In the mid-60s Dr. Merrifield's laboratory first synthesized bradykinin, angiotensin, desamino-oxytocin and insulin. In 1969, he and his colleague Bernd Gutte announced the first synthesis of the enzyme ribonuclease A. This work proved the chemical nature of enzymes.

Dr. Merrifield's method greatly stimulated progress in biochemistry, pharmacology and medicine, making possible the systematic exploration of the structural basis of the activities of enzymes, hormones and antibodies. The development and applications of the technique continued to occupy his laboratory, where he remained active at the bench until recently. In 1993, Jeffrey I. Seeman published Life during a Golden Age of Peptide Chemistry, Merrifield's autobiography, in the series "Profiles, Pathways, and Dreams" for the American Chemical Society. He received the Association of Biomolecular Resource Facilities Award for outstanding contributions to Biomolecular Technologies in 1998.
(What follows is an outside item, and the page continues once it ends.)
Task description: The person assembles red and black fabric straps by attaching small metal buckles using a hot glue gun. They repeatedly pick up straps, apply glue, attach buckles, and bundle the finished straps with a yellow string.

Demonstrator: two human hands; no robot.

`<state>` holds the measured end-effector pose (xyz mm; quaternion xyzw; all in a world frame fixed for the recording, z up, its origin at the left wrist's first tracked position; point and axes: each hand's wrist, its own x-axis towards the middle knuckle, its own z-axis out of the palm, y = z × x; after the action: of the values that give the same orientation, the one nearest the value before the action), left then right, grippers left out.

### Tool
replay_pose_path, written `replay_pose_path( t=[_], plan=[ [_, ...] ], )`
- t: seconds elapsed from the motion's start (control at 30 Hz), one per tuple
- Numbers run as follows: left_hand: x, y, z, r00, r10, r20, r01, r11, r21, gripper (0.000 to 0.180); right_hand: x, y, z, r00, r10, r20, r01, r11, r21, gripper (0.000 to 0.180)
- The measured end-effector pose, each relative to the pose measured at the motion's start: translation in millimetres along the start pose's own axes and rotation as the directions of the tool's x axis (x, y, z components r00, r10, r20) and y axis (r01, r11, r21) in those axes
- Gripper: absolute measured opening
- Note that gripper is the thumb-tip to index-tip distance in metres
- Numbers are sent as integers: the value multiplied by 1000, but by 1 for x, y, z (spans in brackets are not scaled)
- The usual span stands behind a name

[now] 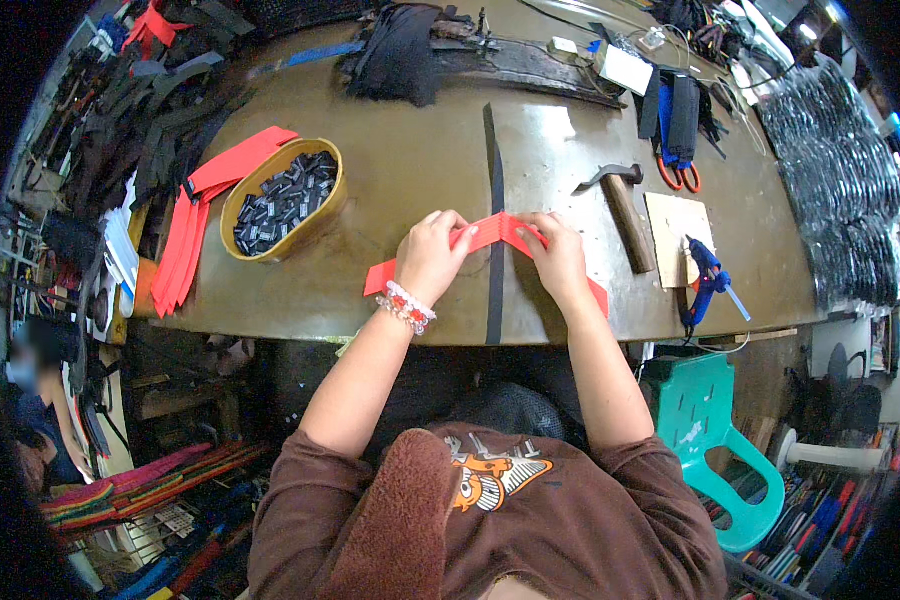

The achievement of synthesizing ribonuclease A (with Bernd Gutte) was all the more significant in that it demonstrated that the linear sequence of amino acids joined in peptide bonds determined directly the protein tertiary structure, that is, information coded in one dimension can directly determine the three-dimensional structure of a molecule.

SPPS has been expanded to include solid phase synthesis of nucleotides and saccharides.

==Personal life==
After raising their 6 children, James, Nancy, Betsy, Cathy, Laurie and Sally, his wife Elizabeth (Libby), a biologist by training, joined the Merrifield laboratory at Rockefeller University where she worked for over 23 years.

After a long illness, R. Bruce Merrifield died on May 14, 2006, at the age of 84 in his home in Cresskill, New Jersey. At the time of his death he was survived by his wife Libby, their 6 children and 16 grandchildren. Libby died on September 13, 2017.